Linear Transformations and Matrices

Considering structure preserving maps between vector spaces leads to the following definition.

Definition A linear transformation is any map \(T:V\mapto W\) between vector spaces \(V\) and \(W\) which preserves vector addition and scalar multiplication, \(T(au+bv)=aTu+bTv\), where \(a,b\in K\) and \(u,v\in V\). We’ll call a linear transformation from a vector space to itself, \(T:V\mapto V\), a linear operator on \(V\).

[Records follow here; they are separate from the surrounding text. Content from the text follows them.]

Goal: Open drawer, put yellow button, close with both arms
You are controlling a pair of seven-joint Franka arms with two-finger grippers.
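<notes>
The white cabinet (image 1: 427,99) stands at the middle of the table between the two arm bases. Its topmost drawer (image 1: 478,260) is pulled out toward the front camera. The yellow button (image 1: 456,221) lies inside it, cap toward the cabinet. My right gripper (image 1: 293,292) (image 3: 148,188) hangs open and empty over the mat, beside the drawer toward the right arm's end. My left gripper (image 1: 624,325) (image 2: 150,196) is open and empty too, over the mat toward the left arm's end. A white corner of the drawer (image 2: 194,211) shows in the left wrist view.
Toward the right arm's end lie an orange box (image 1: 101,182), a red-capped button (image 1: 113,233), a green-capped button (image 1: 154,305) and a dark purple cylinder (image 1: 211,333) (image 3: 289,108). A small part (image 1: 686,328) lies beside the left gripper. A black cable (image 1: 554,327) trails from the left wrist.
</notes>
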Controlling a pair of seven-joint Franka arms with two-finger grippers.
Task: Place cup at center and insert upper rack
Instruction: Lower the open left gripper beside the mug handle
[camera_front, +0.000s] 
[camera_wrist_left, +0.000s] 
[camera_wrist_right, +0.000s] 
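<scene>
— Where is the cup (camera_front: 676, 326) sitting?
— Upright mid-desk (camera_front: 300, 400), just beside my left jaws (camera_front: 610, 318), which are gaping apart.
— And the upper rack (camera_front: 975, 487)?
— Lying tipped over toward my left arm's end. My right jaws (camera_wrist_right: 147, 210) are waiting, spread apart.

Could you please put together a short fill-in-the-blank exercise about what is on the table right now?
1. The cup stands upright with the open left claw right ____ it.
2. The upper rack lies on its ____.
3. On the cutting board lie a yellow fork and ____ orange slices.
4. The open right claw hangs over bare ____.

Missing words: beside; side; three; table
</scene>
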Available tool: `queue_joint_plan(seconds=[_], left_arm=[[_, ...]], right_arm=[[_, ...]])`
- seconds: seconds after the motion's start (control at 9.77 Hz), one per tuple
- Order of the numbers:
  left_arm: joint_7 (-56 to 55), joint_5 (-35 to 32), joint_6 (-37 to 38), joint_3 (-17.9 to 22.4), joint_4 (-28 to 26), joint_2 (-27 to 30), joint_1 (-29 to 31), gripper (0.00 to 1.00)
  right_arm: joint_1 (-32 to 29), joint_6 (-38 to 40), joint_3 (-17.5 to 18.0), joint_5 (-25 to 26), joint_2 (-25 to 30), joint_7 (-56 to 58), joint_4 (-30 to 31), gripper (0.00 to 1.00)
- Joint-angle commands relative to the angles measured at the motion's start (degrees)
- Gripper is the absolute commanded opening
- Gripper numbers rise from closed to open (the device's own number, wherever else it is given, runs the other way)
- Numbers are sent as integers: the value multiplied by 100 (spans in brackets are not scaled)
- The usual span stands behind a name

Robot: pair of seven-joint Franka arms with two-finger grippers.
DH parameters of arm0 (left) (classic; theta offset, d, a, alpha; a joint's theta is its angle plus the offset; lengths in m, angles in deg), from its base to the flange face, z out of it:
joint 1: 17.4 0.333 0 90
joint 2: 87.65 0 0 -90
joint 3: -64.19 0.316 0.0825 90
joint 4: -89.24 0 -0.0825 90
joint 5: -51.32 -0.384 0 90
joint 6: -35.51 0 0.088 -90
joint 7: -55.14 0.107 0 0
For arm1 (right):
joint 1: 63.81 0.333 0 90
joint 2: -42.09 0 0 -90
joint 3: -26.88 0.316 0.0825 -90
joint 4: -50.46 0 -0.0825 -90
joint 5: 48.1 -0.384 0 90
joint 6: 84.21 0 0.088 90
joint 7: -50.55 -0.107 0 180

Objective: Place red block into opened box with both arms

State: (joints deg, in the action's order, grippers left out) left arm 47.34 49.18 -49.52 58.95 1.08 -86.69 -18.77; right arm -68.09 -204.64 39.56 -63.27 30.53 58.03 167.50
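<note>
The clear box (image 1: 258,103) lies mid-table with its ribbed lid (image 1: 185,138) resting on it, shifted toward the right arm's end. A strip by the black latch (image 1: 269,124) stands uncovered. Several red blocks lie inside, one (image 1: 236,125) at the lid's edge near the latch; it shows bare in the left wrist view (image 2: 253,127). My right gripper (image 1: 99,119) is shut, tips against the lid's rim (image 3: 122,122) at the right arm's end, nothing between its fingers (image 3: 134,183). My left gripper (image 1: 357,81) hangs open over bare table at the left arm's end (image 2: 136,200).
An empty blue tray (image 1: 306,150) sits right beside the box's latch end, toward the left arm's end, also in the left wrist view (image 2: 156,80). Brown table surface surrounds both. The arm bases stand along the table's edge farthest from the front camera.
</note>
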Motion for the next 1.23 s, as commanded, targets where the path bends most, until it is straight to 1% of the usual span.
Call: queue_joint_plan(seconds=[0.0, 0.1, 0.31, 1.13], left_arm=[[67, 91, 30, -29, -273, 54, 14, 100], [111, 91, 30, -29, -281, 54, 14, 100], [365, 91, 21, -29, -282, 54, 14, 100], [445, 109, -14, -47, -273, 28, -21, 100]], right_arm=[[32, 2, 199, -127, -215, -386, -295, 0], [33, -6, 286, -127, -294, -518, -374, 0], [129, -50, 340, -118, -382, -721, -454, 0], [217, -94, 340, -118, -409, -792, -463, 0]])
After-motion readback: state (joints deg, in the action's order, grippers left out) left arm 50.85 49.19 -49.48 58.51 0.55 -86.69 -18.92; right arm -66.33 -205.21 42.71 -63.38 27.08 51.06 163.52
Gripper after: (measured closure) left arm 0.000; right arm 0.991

The kernel of such a linear transformation is \(\ker T=\{v\in V\mid Tv=0\}\) and the image is \(\img T=\{w\in W\mid w=Tv\}\). The linearity of \(T\) means they are vector subspaces of \(V\) and \(W\) respectively. The dimension of \(\ker T\) is called the nullity of \(T\) while that of the image of \(T\) is the rank of \(T\), \(\rank(T)\). They are related to the dimension of the vector space \(V\) as follows.

Theorem (Rank-nullity theorem) If \(T:V\mapto W\) is a linear transformation and \(V\) is finite dimensional then,\begin{equation}
\dim \ker T +\dim \img T =\dim V .\label{equ:dimension equation}
\end{equation}

Proof  Take \(\{k_i\}\), \(1\leq i\leq r\), to be a basis of \(\ker T\). We know that we can extend this to a basis of \(V\), \(\{k_1,\dots,k_r,h_1,\dots,h_s\}\). Consider then the set \(\{h’_i\}\), \(1\leq i\leq s\), the elements of which are defined according to \(Th_i=h’_i\). Any element of \(\img T\) is of the form \(T(c^1k_1+\dots+c^rk_r+d^1h_1+\dots+d^sh_s)= d^1h’_1+\dots+d^sh’_s\) so \(\Span(h’_1,\dots,h’_s)=\img T\). Furthermore, suppose we could find \(c^i\), not all zero, such that \(c^1h’_1+\dots+c^sh’_s=0\). Then we would have \(T(c^1h_1+\dots+c^sh_s)=0\), that is, \(c^1h_1+\dots+c^sh_s\in\ker T\), but this would contradict the linear independence of the basis of \(V\). Thus \(\{h’_i\}\) for \(1\leq i\leq s\) is a basis for \(\img T\) and the result follows.\(\blacksquare\)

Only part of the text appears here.